◆ WORK REQUIRED
Where does the word "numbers" show up in the data? Please find each such line and copy it.

____

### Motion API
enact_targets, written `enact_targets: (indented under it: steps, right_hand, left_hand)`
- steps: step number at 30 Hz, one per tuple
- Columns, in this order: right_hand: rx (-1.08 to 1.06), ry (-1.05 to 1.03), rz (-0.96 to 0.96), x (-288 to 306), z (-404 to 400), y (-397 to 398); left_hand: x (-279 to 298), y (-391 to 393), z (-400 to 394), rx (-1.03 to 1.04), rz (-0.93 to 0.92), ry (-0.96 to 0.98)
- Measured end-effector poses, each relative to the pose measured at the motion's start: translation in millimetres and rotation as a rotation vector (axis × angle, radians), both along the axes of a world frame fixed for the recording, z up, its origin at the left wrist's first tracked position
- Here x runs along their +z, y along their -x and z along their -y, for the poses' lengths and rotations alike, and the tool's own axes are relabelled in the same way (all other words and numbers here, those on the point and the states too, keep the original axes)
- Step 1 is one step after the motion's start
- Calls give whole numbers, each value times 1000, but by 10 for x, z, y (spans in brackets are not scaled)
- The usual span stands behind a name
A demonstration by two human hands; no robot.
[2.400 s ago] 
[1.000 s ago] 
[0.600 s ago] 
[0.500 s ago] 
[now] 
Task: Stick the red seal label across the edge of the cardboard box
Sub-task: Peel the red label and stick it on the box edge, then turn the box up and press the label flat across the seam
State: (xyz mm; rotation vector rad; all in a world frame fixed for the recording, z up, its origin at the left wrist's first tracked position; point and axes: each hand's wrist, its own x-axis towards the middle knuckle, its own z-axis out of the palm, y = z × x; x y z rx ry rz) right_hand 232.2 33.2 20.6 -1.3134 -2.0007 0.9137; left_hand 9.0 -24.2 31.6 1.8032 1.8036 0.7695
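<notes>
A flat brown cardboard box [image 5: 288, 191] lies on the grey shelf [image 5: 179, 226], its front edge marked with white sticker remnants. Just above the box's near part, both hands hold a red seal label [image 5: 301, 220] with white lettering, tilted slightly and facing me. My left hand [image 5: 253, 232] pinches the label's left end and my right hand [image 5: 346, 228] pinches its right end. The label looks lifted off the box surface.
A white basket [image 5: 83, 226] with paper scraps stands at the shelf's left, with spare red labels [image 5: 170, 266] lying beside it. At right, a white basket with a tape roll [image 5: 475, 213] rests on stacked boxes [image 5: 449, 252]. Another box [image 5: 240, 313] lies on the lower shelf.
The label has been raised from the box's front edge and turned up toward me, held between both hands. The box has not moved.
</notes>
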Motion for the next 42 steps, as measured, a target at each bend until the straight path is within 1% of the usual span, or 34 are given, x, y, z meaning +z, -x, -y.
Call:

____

◆ ANSWER TO THIS TASK
- Here x runs along their +z, y along their -x and z along their -y, for the poses' lengths and rotations alike, and the tool's own axes are relabelled in the same way (all other words and numbers here, those on the point and the states too, keep the original axes)
- Calls give whole numbers, each value times 1000, but by 10 for x, z, y (spans in brackets are not scaled)

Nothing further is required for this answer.